La noticia y la pregunta surgen como dos elementos inextricables: ¿Por qué la CNMV prohíbe las posiciones cortas sobre Liberbank y no actuó mientras Banco Popular se desplomaba en bolsa?

El organismo supervisor de los mercados financieros en España comunicaba en la mañana de este lunes su decisión de prohibir de forma inmediata y durante un mes las apuestas bajistas sobre Liberbank. La medida, que se produce después de que la cotización del banco se desplomara casi un 40% en las últimas tres sesiones, ha generado de forma casi automática una sensación de agravio sobre la actitud que mantuvo la CNMV durante la crisis final de Popular.

Fuentes próximas al organismo se muestran contundentes: «No son casos comparables», aseguran.

El origen de las turbulencias

La principal diferencia, entre uno y otro caso, se explica en el origen de las turbulencias sobre ambas entidades. En el caso de Popular, explican, las tensiones se fueron multiplicando progresivamente, a raíz de las informaciones relativas a sus problemas, planteados con crudeza por su presidente, Emilio Saracho, cuando afirmó que el banco se enfrentaba a la necesidad de una venta o una macroampliación.

En cambio, en torno a Liberbank no han surgido en los últimos meses noticias que puedan explicar la intranquilidad de los inversores, «ni se esperan en el corto plazo», indican fuentes financieras. «Lo que se ha producido es una gran volatilidad, en un periodo muy corto de tiempo, probablemente influido por la noticia de la resolución de Popular», añaden.

La propia CNMV resalta el peso que ha tenido la intervención de Popular en la intranquilidad de los inversores sobre Liberbank. “Tras valorar todas las circunstancias concurrentes, y en particular la evolución durante los últimos días de la cotización de la acción de Liberbank, S.A. (que se ha visto afectada por fuertes descensos y una alta volatilidad en un contexto en que no hay informaciones negativas difundidas por la entidad ni pendientes de difundir según la propia Liberbank, S.A.) y la muy probable relación de dicha evolución con la actuación de resolución decidida por la Junta Única de Resolución el 7 de junio de 2017 con respecto a Banco Popular Español, S.A., la CNMV ha considerado apropiado prohibir la realización de ventas en corto y operaciones similares con respecto a dicho valor”, explicaba la institución en un comunicado emitido este lunes.

El peso de los bajistas

A esto se añade la situación de las apuestas bajistas sobre ambas entidades. Cuando las tensiones se multiplicaron en torno a Popular, el volumen de posiciones cortas sobre el valor superaba el 10% desde hacía varios meses -concretamente, desde el pasado febrero de forma ininterrumpida. En Liberbank, en cambio, las apuestas especulativas se sitúan en el 1,39%, según los últimos datos proporcionados por la CNMV.

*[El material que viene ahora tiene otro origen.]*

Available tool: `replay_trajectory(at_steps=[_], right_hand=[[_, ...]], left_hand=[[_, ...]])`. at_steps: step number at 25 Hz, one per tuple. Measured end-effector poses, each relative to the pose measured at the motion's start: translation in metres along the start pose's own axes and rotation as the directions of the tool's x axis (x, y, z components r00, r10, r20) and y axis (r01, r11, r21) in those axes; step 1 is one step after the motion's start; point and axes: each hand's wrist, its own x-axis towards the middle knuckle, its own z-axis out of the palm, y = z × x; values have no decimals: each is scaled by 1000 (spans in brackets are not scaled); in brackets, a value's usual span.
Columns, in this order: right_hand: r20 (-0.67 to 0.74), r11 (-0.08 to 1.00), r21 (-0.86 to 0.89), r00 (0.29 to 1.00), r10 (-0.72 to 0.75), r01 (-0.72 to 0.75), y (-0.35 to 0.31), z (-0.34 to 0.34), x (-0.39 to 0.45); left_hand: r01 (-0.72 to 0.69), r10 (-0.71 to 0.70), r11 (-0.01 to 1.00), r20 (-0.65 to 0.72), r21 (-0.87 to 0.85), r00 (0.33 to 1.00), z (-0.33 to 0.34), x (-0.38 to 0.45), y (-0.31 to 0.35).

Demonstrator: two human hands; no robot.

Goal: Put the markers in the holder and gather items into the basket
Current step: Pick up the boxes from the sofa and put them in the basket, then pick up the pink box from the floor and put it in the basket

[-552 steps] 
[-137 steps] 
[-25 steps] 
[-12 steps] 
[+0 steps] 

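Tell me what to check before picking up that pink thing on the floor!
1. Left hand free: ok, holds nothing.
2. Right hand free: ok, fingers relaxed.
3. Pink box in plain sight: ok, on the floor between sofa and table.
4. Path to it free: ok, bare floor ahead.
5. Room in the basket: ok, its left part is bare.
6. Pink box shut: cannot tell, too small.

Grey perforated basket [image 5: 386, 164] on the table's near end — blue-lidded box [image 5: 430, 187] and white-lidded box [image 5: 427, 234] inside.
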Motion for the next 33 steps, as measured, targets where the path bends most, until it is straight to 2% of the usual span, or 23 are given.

«La prohibición de posiciones cortas tiene sentido cuando aún no son muy elevadas. Como medida preventiva, para evitar que la especulación bajista agudice un momento de tensión. En el caso de Popular eso ya no era posible cuando comenzó el último desplome de la acción», comentan desde el entorno del regulador.

¿Por qué no en otros sectores?

Pero si la comparación con Popular no es viable, ¿el caso de Liberbank no es semejante al de otros muchos valores golpeados por los bajistas en las últimas jornadas? En este caso entra en juego un elemento muy singular de la banca: la importancia que tiene la confianza en su negocio.

En el sector financiero, existe un riesgo muy superior al de otras actividades de que las tensiones del mercado acaben contagiando a la clientela, llevando a la entidad afectada a una situación muy delicada. De hecho, la caída de Popular se puede relacionar, en buena medida, con la desconfianza derivada de su descalabro bursátil, que llevó a muchos clientes a retirar su dinero del banco ante el miedo a que estuviera en peligro, lo que acabó provocando un problema de liquidez.

«La banca es muy vulnerable a las señales de desconfianza del mercado y el papel de la CNMV es proteger la confianza en el mercado», observan fuentes financieras.

Teniendo en cuenta todo esto, la CNMV ha adoptado una medida que considera «adecuada, proporcional y temporal», con la finalidad de contener una espiral de incertidumbre considerada irracional.

El resultado, al menos en primera instancia, parece incuestionable: las acciones de Liberbank recuperan este lunes cerca de un 30%, en su mejor sesión en bolsa desde su estreno en el parqué en mayo de 2013.